What to produce -
Copy out exactly the stretch of the listing below that begins at the line containing "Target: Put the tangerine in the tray" and ends at the line containing "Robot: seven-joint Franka", and copy nothing outside it.

Entries shown -
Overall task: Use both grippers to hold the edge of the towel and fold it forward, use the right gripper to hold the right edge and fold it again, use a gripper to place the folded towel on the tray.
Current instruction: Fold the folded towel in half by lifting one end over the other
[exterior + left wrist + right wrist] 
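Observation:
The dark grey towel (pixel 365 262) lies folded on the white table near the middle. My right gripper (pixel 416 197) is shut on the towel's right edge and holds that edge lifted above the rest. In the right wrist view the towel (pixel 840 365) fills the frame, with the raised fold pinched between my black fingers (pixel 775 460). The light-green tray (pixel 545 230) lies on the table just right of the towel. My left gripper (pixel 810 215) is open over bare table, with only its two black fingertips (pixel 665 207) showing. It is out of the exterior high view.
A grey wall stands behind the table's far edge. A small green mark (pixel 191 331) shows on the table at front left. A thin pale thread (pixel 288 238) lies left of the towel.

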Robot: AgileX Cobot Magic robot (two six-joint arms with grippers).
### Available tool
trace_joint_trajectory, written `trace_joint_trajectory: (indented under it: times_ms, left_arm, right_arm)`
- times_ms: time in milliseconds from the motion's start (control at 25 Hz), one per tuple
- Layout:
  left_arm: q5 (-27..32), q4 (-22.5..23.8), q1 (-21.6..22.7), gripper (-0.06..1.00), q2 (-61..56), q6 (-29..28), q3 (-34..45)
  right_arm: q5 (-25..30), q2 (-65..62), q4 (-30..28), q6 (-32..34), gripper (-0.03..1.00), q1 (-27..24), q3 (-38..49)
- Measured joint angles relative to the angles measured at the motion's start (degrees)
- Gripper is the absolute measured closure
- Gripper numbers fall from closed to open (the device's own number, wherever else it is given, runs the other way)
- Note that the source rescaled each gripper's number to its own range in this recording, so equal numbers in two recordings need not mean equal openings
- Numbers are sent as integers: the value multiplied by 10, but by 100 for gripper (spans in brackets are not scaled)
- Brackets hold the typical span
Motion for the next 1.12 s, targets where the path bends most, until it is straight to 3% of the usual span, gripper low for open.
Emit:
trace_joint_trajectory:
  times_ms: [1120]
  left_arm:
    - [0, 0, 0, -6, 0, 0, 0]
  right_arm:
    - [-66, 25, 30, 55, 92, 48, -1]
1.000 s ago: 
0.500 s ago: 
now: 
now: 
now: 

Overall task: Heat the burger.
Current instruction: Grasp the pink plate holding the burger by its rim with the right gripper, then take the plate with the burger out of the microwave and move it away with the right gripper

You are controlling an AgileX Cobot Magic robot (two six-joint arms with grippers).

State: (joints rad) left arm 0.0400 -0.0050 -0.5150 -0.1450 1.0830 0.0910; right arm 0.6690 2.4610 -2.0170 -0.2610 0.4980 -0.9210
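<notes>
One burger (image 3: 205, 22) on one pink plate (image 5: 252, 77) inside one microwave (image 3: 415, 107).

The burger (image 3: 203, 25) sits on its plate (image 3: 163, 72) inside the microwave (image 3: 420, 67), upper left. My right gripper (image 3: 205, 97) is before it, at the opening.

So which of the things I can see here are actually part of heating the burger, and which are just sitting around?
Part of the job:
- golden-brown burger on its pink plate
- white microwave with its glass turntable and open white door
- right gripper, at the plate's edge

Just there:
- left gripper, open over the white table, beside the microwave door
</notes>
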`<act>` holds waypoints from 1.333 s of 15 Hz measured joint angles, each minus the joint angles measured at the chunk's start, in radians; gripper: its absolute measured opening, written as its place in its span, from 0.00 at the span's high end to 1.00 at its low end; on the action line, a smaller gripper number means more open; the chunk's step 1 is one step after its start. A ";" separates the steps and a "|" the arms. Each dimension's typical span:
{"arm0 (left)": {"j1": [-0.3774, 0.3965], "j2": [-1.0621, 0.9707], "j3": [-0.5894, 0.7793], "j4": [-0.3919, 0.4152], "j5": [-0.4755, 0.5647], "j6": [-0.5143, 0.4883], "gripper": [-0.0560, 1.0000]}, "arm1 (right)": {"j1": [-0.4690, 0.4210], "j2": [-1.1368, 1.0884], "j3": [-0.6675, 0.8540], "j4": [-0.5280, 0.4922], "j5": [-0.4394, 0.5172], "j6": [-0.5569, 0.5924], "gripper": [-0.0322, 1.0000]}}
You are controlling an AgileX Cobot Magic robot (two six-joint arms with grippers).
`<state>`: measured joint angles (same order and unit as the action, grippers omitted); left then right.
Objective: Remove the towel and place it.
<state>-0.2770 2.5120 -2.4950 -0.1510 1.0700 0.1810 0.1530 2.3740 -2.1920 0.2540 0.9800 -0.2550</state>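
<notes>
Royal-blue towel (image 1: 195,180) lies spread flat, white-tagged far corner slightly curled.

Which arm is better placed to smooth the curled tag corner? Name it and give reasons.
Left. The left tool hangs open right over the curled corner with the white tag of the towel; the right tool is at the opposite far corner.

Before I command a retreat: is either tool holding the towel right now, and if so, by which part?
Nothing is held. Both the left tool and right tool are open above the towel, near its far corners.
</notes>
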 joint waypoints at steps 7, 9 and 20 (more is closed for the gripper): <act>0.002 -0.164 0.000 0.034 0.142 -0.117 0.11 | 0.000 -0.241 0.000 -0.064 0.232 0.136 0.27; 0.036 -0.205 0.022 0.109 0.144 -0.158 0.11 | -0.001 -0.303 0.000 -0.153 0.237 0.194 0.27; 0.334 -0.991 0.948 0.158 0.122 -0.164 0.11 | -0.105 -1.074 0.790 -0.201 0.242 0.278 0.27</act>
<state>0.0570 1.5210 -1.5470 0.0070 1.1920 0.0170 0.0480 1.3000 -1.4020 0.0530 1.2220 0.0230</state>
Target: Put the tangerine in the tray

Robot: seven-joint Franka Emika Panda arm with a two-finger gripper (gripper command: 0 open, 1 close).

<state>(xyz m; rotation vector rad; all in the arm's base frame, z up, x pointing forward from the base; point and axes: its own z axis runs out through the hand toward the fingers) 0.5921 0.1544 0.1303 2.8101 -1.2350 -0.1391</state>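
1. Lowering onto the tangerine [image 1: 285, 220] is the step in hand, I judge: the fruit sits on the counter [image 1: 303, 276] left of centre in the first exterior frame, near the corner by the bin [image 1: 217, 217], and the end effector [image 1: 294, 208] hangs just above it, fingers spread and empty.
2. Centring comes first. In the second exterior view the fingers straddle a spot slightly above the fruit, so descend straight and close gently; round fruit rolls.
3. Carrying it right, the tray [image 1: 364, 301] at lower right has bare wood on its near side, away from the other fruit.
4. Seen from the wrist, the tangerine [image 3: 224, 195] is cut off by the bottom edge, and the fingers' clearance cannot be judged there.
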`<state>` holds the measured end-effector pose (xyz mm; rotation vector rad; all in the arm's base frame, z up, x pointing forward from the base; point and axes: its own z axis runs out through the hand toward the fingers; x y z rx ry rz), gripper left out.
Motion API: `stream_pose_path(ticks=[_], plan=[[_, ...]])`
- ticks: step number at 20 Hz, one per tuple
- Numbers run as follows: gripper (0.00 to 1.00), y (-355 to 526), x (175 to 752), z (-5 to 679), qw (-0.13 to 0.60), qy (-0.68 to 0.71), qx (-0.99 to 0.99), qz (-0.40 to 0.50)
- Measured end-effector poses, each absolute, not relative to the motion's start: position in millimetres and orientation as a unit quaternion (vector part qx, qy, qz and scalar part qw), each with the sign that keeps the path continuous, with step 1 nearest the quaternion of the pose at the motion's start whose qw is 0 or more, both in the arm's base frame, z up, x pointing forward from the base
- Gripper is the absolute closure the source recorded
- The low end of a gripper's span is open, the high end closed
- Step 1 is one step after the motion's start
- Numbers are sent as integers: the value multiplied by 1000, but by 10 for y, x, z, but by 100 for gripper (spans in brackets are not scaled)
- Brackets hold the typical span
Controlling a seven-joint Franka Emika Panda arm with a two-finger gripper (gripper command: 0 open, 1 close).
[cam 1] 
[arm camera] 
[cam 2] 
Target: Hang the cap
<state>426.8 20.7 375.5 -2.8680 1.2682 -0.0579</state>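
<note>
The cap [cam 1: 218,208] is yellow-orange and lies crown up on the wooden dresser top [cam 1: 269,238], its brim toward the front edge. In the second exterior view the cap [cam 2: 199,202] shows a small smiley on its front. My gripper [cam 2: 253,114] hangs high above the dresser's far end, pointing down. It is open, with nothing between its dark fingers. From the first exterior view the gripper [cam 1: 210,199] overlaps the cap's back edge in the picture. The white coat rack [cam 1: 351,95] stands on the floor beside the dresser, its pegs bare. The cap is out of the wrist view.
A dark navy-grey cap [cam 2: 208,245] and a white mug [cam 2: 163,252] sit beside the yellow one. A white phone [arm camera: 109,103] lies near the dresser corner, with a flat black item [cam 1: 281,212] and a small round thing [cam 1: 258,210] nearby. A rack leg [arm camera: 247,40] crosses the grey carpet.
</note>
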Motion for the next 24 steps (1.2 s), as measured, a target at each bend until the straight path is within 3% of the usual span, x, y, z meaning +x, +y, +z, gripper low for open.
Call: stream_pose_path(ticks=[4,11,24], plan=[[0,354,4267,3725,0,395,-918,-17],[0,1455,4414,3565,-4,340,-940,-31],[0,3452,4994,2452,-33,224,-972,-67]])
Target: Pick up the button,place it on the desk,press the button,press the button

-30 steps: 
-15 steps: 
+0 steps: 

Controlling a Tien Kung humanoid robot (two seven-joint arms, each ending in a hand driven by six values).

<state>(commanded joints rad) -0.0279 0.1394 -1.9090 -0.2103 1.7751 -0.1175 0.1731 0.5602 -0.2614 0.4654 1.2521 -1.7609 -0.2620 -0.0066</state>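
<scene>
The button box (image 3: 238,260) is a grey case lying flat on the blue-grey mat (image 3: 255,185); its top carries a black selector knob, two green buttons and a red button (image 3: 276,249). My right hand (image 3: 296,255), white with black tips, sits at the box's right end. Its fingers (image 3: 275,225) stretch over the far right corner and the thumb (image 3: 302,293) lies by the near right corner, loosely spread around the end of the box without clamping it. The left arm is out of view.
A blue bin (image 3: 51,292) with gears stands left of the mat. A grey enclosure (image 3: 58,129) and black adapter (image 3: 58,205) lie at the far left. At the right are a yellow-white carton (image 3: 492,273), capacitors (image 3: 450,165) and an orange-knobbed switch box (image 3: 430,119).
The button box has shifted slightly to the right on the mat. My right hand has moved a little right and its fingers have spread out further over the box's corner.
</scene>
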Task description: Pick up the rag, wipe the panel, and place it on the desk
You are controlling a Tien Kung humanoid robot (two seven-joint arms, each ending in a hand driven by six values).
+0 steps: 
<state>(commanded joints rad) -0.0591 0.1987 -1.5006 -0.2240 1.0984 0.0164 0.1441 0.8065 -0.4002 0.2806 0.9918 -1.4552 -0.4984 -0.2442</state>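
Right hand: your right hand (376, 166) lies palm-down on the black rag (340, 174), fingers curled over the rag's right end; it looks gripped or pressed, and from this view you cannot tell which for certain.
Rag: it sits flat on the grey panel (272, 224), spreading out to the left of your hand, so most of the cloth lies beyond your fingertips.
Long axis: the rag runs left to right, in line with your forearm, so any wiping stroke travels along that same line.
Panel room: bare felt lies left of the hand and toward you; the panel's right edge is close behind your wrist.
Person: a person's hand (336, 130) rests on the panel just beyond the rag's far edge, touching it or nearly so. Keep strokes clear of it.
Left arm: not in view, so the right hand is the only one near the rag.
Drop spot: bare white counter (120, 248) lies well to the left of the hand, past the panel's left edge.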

Completed task -
Target: Put the tangerine in the tray

Robot: seven-joint Franka Emika Panda arm with a two-finger gripper (gripper command: 0 open, 1 close).

Response complete; there is no more output.